Your objective> Output exactly, and only, the lines below from the one with "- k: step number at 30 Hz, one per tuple" down to the one with "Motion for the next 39". Include both end lines and no pictures.

# # #

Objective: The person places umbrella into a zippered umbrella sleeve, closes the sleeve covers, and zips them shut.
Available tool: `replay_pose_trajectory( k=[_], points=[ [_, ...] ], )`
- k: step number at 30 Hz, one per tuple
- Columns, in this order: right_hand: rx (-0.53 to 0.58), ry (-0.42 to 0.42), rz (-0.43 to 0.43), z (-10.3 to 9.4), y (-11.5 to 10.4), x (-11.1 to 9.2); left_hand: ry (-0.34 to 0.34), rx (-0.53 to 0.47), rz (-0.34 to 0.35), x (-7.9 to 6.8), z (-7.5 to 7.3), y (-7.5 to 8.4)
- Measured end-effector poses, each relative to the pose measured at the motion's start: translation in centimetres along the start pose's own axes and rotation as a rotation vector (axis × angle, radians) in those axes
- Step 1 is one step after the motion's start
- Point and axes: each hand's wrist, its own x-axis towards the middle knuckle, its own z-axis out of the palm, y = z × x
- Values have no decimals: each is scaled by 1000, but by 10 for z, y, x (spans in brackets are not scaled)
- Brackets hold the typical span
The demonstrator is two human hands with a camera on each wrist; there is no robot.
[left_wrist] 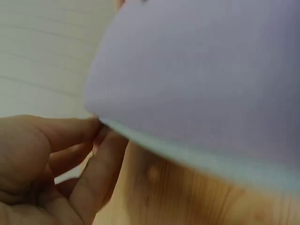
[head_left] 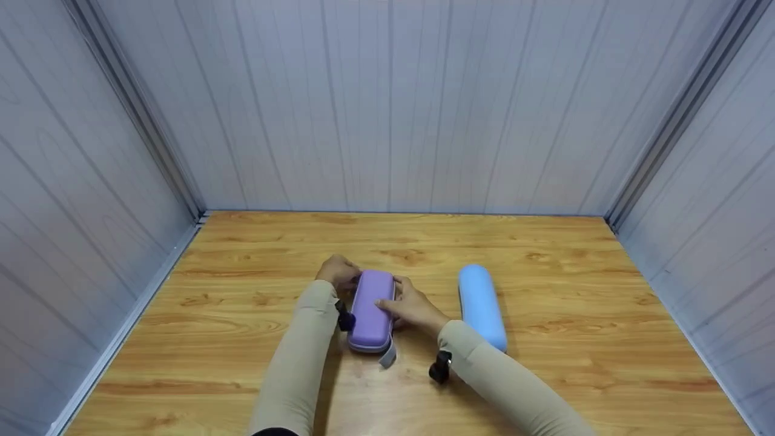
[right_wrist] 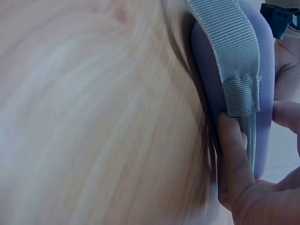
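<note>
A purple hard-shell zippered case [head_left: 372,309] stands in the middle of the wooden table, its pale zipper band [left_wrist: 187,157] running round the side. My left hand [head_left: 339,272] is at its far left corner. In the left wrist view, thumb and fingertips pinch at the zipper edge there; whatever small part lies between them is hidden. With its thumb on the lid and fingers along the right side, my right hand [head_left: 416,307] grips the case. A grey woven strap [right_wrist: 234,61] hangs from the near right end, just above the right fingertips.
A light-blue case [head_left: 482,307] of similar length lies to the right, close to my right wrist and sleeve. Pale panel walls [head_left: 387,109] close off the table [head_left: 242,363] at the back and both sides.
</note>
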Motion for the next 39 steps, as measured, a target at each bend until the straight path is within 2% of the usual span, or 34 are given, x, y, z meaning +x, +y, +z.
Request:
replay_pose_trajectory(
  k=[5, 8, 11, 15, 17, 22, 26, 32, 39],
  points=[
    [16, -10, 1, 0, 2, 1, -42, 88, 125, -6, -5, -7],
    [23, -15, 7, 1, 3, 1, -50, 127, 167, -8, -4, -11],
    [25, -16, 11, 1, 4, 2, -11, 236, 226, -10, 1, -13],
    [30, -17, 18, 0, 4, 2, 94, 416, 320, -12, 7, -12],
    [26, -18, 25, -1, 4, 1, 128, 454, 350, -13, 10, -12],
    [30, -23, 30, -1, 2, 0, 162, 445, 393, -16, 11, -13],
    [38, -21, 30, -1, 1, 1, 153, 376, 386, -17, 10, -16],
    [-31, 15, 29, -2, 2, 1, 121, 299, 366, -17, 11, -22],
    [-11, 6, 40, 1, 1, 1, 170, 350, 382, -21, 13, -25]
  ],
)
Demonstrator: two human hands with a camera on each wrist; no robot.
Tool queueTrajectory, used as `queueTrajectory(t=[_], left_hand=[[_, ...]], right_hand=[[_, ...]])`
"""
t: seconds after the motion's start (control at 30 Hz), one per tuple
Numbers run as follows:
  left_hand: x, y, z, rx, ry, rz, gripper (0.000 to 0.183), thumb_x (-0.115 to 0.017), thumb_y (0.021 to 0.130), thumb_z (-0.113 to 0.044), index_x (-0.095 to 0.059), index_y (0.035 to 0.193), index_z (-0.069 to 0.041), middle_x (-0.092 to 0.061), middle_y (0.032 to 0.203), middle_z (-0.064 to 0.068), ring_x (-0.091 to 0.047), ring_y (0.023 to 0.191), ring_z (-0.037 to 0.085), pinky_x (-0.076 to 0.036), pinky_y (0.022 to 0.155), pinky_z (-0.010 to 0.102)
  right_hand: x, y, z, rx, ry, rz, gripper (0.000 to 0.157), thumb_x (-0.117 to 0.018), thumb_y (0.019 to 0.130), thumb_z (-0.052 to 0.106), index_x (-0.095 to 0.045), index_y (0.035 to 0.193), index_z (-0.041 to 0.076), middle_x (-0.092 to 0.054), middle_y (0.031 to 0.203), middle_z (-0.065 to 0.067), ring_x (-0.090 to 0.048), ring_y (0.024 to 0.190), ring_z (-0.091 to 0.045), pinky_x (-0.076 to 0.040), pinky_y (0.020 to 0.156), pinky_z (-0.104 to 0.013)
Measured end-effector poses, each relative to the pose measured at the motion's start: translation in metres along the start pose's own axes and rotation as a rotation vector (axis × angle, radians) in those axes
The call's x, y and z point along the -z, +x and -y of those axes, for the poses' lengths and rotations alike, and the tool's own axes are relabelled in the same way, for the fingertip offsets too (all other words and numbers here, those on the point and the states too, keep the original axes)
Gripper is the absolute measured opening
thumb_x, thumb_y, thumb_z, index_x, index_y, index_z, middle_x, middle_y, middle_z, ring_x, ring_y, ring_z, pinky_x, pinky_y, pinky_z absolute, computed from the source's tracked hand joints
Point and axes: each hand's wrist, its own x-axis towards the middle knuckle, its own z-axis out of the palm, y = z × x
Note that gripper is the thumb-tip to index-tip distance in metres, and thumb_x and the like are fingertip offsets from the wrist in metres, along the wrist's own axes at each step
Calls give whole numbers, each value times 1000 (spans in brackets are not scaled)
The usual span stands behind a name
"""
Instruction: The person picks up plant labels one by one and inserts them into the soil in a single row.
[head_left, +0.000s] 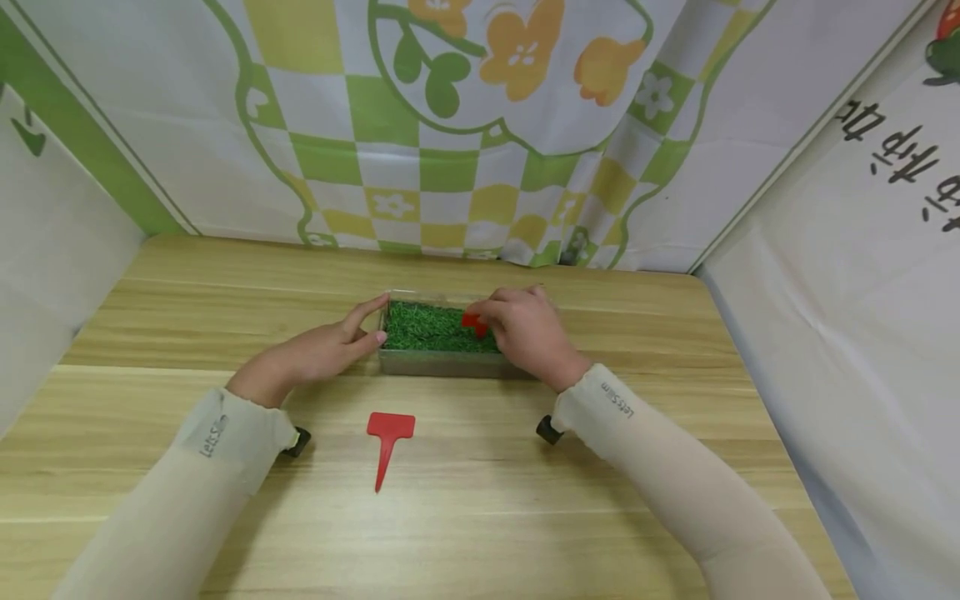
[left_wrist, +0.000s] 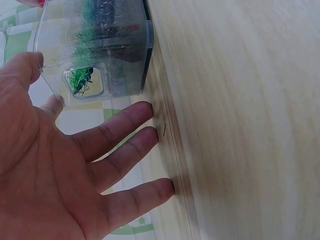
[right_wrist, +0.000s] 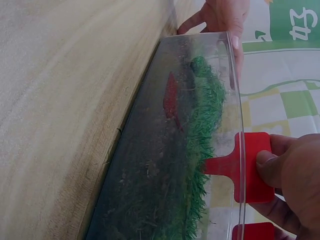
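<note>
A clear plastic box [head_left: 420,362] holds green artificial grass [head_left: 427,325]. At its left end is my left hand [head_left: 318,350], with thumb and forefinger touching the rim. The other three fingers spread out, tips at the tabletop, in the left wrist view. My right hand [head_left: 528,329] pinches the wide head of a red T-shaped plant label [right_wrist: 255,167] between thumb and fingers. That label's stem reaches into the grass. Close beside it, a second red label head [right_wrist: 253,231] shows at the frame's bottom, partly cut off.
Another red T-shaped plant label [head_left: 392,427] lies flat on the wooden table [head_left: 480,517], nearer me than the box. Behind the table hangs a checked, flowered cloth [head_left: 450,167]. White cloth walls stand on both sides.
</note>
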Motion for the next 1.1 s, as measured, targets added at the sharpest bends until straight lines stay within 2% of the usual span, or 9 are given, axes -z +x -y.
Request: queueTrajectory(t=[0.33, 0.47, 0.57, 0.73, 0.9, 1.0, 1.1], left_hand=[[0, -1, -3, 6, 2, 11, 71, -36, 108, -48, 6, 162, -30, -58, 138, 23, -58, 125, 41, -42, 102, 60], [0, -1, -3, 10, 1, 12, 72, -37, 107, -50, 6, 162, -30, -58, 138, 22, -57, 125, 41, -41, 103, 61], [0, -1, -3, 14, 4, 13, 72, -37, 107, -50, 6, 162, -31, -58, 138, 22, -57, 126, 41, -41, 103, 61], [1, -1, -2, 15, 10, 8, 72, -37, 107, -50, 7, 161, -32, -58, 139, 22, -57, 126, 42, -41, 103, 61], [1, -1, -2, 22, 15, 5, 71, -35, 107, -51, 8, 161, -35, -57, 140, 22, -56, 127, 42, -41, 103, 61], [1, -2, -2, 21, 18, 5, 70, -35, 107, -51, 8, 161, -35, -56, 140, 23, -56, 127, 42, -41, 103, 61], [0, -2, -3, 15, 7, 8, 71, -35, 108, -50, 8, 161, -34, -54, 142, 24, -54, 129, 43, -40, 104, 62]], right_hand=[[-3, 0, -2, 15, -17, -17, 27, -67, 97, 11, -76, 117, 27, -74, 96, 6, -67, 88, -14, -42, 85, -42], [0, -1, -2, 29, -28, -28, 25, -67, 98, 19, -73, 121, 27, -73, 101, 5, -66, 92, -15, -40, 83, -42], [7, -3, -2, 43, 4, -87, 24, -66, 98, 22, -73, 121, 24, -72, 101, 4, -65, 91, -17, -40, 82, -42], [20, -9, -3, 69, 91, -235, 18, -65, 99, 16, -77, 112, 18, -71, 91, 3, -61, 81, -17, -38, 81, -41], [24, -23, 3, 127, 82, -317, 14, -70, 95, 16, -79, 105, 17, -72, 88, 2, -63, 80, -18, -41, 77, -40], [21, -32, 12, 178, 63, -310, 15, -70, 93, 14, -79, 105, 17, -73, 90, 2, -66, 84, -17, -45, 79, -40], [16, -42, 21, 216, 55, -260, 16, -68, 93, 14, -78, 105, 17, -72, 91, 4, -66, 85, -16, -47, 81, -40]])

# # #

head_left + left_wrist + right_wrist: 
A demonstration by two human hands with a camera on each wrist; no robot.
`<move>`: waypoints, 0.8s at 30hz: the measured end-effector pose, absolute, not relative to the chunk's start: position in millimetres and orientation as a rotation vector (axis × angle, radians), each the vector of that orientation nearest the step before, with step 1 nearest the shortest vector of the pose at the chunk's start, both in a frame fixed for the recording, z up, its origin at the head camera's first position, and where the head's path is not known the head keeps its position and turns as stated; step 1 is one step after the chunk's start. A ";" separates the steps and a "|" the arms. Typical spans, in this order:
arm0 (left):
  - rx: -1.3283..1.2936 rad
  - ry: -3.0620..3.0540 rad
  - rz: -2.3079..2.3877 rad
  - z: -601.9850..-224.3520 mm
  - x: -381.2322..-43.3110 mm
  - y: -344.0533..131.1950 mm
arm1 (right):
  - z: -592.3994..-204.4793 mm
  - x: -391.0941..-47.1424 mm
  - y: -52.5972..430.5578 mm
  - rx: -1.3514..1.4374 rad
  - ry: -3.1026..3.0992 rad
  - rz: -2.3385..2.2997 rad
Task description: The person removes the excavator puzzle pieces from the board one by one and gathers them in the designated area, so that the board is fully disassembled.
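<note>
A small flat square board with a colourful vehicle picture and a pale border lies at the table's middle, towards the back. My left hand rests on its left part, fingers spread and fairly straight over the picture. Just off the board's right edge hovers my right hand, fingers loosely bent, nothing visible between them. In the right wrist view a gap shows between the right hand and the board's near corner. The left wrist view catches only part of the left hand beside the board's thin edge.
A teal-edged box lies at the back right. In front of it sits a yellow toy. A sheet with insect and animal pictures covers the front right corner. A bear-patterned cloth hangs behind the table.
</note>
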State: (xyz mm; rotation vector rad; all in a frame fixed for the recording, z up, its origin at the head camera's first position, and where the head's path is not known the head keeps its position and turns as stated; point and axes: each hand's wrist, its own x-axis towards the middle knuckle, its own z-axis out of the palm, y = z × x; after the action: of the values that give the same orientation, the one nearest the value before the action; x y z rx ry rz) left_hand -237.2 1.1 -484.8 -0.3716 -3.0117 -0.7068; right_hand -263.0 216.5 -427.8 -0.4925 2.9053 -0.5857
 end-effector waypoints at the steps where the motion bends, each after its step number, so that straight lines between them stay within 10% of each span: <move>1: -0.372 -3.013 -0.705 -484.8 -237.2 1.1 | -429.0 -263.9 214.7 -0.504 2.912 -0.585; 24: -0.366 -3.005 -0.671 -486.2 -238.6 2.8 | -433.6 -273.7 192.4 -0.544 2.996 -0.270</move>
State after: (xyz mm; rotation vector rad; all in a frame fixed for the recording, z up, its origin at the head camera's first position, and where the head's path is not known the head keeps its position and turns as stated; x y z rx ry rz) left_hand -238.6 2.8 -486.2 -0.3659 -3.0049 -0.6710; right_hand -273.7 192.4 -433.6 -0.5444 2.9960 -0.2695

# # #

Answer space>
- k: step number at 30 Hz, one per tuple
- Columns, in this order: right_hand: rx (-0.53 to 0.58), ry (-0.42 to 0.42), rz (-0.43 to 0.43), z (-10.3 to 9.4), y (-11.5 to 10.4), x (-11.1 to 9.2); left_hand: ry (-0.34 to 0.34), rx (-0.53 to 0.47), rz (-0.34 to 0.35), x (-7.9 to 6.8), z (-7.5 to 7.3), y (-7.5 to 8.4)
- Measured end-effector poses, each relative to the pose measured at the motion's start: translation in centimetres along the start pose's own axes and rotation as a rotation vector (axis × angle, radians) in those axes
- Step 1 is one step after the motion's start
- Point and axes: each hand's wrist, its own x-axis towards the middle knuckle, its own z-axis out of the palm, y = z × x
- Values have no decimals: each is scaled by 1000, but by 10 for z, y, x (spans in brackets are not scaled)
- Brackets hold the typical span
The demonstrator is two human hands with a camera on each wrist; there is no robot.
[left_wrist] 
[head_left] 
[right_wrist] 
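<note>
A purple hard-shell zippered case [head_left: 372,309] stands in the middle of the wooden table, its pale zipper band [left_wrist: 187,157] running round the side. My left hand [head_left: 339,272] is at its far left corner. In the left wrist view, thumb and fingertips pinch at the zipper edge there; whatever small part lies between them is hidden. With its thumb on the lid and fingers along the right side, my right hand [head_left: 416,307] grips the case. A grey woven strap [right_wrist: 234,61] hangs from the near right end, just above the right fingertips.
A light-blue case [head_left: 482,307] of similar length lies to the right, close to my right wrist and sleeve. Pale panel walls [head_left: 387,109] close off the table [head_left: 242,363] at the back and both sides.
</note>
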Motion for the next 39 steps, as measured, a target at each bend until the straight path is within 2% of the usual span, or 34 are given, x, y, z meaning +x, +y, +z.

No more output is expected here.